(Given information)

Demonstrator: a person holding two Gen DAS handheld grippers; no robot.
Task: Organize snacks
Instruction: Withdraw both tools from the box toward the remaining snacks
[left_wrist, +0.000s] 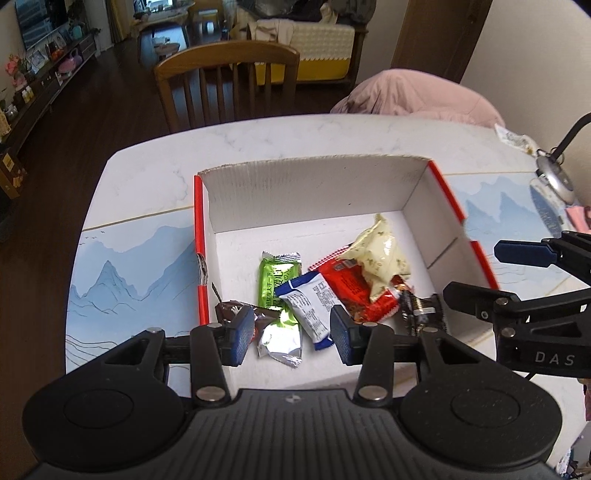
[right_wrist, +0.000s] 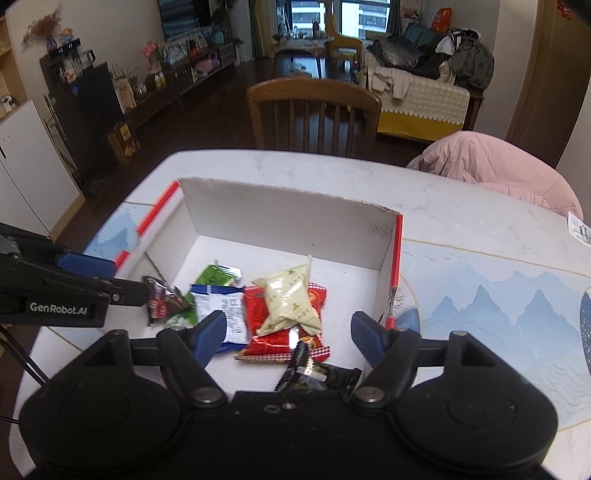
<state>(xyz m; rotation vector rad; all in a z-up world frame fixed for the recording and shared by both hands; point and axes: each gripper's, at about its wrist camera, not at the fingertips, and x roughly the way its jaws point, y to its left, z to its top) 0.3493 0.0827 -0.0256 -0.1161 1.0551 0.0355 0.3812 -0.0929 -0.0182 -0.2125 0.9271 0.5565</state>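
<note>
A white cardboard box with a red rim (left_wrist: 201, 236) (right_wrist: 397, 254) stands on the table. Inside lie a green packet (left_wrist: 273, 280) (right_wrist: 218, 275), a blue-and-white packet (left_wrist: 310, 306) (right_wrist: 225, 306), a red packet (left_wrist: 347, 288) (right_wrist: 273, 339) and a cream packet (left_wrist: 380, 258) (right_wrist: 290, 299) on top of the red one. A dark brown packet (left_wrist: 231, 308) (right_wrist: 160, 301) rests at the left, and a black packet (left_wrist: 417, 310) (right_wrist: 317, 376) at the near right. My left gripper (left_wrist: 293, 332) (right_wrist: 127, 278) hovers open over the near left of the box. My right gripper (right_wrist: 288, 325) (left_wrist: 472, 271) stands open above the black packet, holding nothing.
The table (left_wrist: 147, 177) has a marble top and a blue mountain print. A wooden chair (left_wrist: 229, 74) (right_wrist: 314, 107) stands at the far side. A pink padded coat (left_wrist: 417, 96) (right_wrist: 491, 162) lies at the far right. A lamp (left_wrist: 554, 177) and a small wrapper (left_wrist: 513, 138) sit at the right edge.
</note>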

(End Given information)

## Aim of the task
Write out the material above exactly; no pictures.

## Solution to this task
Demonstrator: a person holding two Gen DAS handheld grippers; no robot.
Task: Organize snacks
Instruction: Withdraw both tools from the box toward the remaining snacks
[left_wrist, +0.000s] 
[right_wrist, +0.000s] 
<state>(xyz m; rotation vector rad; all in a z-up world frame fixed for the recording and shared by both hands; point and axes: each gripper's, at about its wrist camera, not at the fingertips, and x roughly the way its jaws point, y to its left, z to its top) 0.3493 0.0827 -0.0256 -0.1161 1.0551 0.0355 0.3812 -0.0929 -0.0182 -0.2125 0.9271 0.5565</state>
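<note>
A white cardboard box with a red rim (left_wrist: 201, 236) (right_wrist: 397, 254) stands on the table. Inside lie a green packet (left_wrist: 273, 280) (right_wrist: 218, 275), a blue-and-white packet (left_wrist: 310, 306) (right_wrist: 225, 306), a red packet (left_wrist: 347, 288) (right_wrist: 273, 339) and a cream packet (left_wrist: 380, 258) (right_wrist: 290, 299) on top of the red one. A dark brown packet (left_wrist: 231, 308) (right_wrist: 160, 301) rests at the left, and a black packet (left_wrist: 417, 310) (right_wrist: 317, 376) at the near right. My left gripper (left_wrist: 293, 332) (right_wrist: 127, 278) hovers open over the near left of the box. My right gripper (right_wrist: 288, 325) (left_wrist: 472, 271) stands open above the black packet, holding nothing.
The table (left_wrist: 147, 177) has a marble top and a blue mountain print. A wooden chair (left_wrist: 229, 74) (right_wrist: 314, 107) stands at the far side. A pink padded coat (left_wrist: 417, 96) (right_wrist: 491, 162) lies at the far right. A lamp (left_wrist: 554, 177) and a small wrapper (left_wrist: 513, 138) sit at the right edge.
</note>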

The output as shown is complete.